**Recorded information**
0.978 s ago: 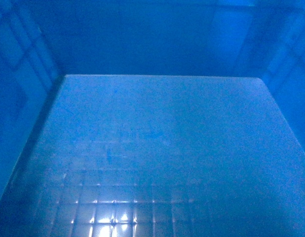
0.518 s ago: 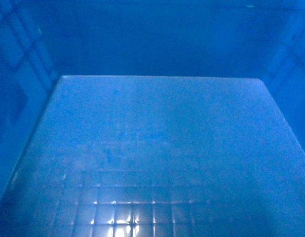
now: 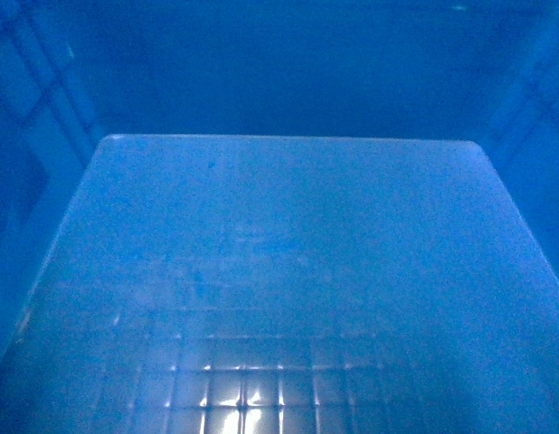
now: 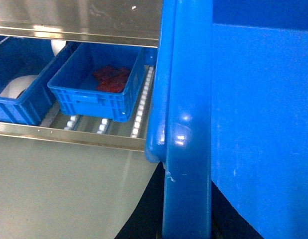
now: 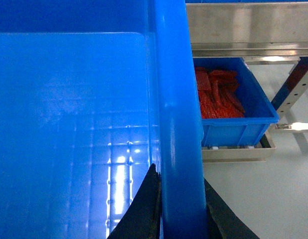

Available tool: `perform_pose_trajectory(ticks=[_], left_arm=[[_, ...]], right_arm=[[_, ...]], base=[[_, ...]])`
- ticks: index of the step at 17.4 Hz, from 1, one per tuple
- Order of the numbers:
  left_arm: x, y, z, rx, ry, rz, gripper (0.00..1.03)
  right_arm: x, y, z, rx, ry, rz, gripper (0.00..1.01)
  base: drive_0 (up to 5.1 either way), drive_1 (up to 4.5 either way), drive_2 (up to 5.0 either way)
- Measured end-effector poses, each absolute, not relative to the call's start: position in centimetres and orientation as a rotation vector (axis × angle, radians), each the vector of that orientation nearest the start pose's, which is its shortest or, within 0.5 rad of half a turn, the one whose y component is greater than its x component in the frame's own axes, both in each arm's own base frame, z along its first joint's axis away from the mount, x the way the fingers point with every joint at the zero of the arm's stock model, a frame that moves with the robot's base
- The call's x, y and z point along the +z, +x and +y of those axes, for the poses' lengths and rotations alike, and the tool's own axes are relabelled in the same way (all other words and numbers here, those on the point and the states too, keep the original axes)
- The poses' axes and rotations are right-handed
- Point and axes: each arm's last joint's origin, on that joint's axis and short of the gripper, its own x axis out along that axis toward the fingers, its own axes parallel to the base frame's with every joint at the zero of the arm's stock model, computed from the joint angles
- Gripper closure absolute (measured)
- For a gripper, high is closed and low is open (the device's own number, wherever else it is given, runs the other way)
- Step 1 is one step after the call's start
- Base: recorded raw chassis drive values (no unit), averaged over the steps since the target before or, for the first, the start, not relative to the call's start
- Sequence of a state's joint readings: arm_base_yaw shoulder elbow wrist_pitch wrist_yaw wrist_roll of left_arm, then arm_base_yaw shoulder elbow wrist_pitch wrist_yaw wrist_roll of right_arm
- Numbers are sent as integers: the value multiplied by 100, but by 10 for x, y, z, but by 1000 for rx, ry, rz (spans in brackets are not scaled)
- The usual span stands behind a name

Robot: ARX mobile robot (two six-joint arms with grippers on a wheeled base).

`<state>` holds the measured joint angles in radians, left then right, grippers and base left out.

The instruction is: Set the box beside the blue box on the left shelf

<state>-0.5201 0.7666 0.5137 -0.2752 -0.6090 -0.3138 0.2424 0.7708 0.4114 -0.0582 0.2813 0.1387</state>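
Steel shelf (image 4: 94, 27), trays (image 4: 96, 92) of red pieces (image 5: 216, 94); both hands (image 5: 180, 209) — clamped on box (image 3: 279, 271) rims.

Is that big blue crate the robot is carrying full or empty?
Empty. The box shows only its bare glossy floor in the head view, and the right wrist view shows nothing inside either.

I see the box (image 3: 279, 271) as bright blue all through; its glossy floor carries a faint square grid with white glints at the lower middle of the head view, and its walls show darker panel lines at the upper left. The rim (image 5: 176, 124) is the same blue. Black tool fingers (image 5: 144, 209) flank it at the bottom of the right wrist frame. The small trays (image 4: 96, 94) are blue too, holding red pieces (image 5: 216, 94). The shelf (image 4: 79, 20) is silver metal, its rollers (image 4: 141, 112) white. The floor (image 4: 59, 189) is pale grey-green.
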Motion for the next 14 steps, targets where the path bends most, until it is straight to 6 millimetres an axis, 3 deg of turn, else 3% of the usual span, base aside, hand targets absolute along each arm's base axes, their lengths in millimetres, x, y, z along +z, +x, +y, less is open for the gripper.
perform_pose_trajectory(ticks=[14], left_arm=[[237, 148, -66, 153, -27, 425, 95]], right_arm=[[219, 165, 33, -68, 28, 396, 91]], base=[[0, 0, 0]])
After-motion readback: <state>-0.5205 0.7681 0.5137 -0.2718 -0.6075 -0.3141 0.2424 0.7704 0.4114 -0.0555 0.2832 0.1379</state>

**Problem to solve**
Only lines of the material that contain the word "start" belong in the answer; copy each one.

**Exercise answer**
- Measured end-effector poses, each absolute, not relative to the call's start: position in centimetres and orientation as a rotation vector (axis × angle, radians), each the vector of that orientation nearest the start pose's, which is its shortest or, within 0.5 rad of half a turn, the one whose y component is greater than its x component in the frame's own axes, both in each arm's own base frame, z along its first joint's axis away from the mount, x the way the fingers point with every joint at the zero of the arm's stock model, a frame that moves with the robot's base
- Step 1 is one step after the call's start
- Base: recorded raw chassis drive values (no unit), averaged over the steps since the target before or, for the first, the start, not relative to the call's start

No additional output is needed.